Para pejuang dan pendiri republik ini, rupa nya telah sepakat, tentang penting nya hidup berdemokrasi. Negara dan bangsa ini harus dikelola dengan mengedepankan kepentingan rakyat ketimbang kepentingan pribadi atau golongan. Demokrasi yang prinsip nya menyebut kekuasaan tertinggi berada di tangan rakyat, dianggap mampu melahirkan kehidupan berbangsa, bernegara dan bermasyarakat yang sesuai dengan filosofi bangsa.
Namun begitu, antara harapan dan kenyataan seringkali susah untuk menyatu, apalagi jika harus diwujudkan dalam kenyataan di lapangan. Panggung demokrasi, yang mesti nya diisi oleh orang-orang yang memiliki kapasitas, kompetensi dan integritas, kerap kali sukar ditemukan. Yang ada adalah mereka yang keseharian nya telah terhipnotis oleh gaya hidup yang karikatif dan terkadang telah terjebak budaya hedonis.
Yang terjadi kemudian, sekali nya mereka diberi kesempatan untuk mengelola negara dan bangsa, maka yang pertama dilakukan adalah bagaimana menjaga dan mempertahankan kekuasaan yang digenggam nya. Setelah itu, mereka mulai berpikir bagaimana dalam tempo yang sesingkat-singkat nya dapat mencukupi kepentingan pribadi, keluarga dan kelompok nya.
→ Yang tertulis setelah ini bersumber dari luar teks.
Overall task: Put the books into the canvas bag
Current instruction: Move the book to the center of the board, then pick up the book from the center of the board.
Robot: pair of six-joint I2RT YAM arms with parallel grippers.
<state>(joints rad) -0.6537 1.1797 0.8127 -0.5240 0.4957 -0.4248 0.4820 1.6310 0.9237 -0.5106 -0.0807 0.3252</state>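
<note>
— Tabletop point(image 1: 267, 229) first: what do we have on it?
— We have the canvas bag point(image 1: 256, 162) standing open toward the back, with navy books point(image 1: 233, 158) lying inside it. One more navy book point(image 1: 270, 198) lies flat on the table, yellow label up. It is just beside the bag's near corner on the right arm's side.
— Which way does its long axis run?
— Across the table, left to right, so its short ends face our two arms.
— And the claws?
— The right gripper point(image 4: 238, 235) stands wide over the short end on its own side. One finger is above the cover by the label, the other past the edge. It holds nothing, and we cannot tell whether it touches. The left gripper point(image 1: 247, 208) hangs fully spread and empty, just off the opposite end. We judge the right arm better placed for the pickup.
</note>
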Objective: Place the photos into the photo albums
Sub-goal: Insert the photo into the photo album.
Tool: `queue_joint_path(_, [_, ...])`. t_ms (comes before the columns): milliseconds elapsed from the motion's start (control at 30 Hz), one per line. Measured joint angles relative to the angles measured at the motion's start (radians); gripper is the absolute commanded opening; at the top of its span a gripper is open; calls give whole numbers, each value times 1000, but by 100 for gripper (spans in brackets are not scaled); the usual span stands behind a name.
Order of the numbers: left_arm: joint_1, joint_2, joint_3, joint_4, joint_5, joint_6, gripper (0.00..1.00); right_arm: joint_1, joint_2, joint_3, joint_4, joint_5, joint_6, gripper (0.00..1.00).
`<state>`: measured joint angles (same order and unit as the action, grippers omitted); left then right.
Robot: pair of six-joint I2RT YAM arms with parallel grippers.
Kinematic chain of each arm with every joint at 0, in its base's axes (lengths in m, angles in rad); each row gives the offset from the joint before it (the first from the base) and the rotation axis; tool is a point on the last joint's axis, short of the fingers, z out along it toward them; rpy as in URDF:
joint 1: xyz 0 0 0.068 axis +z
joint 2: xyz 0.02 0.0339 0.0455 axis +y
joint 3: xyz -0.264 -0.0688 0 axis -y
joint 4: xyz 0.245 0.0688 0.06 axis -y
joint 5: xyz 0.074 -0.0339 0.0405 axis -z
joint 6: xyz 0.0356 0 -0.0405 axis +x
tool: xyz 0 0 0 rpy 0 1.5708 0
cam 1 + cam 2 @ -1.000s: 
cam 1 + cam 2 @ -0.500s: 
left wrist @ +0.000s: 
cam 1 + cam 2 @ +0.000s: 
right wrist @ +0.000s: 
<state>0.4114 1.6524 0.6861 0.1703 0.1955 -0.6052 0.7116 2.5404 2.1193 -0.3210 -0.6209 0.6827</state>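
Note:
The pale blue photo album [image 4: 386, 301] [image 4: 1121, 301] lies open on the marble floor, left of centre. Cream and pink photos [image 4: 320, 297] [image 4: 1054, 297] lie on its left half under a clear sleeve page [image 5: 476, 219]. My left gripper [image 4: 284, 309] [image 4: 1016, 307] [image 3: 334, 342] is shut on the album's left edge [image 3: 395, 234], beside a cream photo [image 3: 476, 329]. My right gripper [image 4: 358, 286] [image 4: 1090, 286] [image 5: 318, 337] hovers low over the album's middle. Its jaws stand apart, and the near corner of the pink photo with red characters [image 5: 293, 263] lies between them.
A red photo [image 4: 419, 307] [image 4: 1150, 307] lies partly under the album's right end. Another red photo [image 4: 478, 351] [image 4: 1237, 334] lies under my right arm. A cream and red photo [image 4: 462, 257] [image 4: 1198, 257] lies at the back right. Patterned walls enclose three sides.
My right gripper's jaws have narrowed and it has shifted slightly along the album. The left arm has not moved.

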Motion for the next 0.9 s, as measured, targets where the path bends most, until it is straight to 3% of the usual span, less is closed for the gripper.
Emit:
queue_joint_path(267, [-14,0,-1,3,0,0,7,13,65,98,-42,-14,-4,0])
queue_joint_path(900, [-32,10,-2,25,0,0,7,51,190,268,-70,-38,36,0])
Mereka lupa prinsip "bersama dalam kemakmuran dan makmur dalam kebersamaan". Yang menempel di benak nya adalah bagaimana memuaskan syahwat kekuasaan nya semata.
Muncul nya hasrat untuk dapat menjalankan prinsip demokrasi dalam kehidupan berbangsa, bernegara dan bermasyarakat, tentu harus kita sambut dengan perasaan yang gembira. Sekali pun dalam panggung demokrasi sering ditemukan ironi kehidupan, bukan berarti kita harus pasrah atau menyerah terhadap keadaan. Tugas dan kewajiban kita bersama untuk merubah ironi tersebut menjadi hal-hal yang lebih senafas dengan cita-cita berdemokrasi. Kita berkewajiban untuk menyelamatkan demokrasi. Ya...kita ingin benar-benar menegakan prinsip dari, oleh dan untuk rakyat demi masa depan Indonesia Raya yang maju dan sejahtera.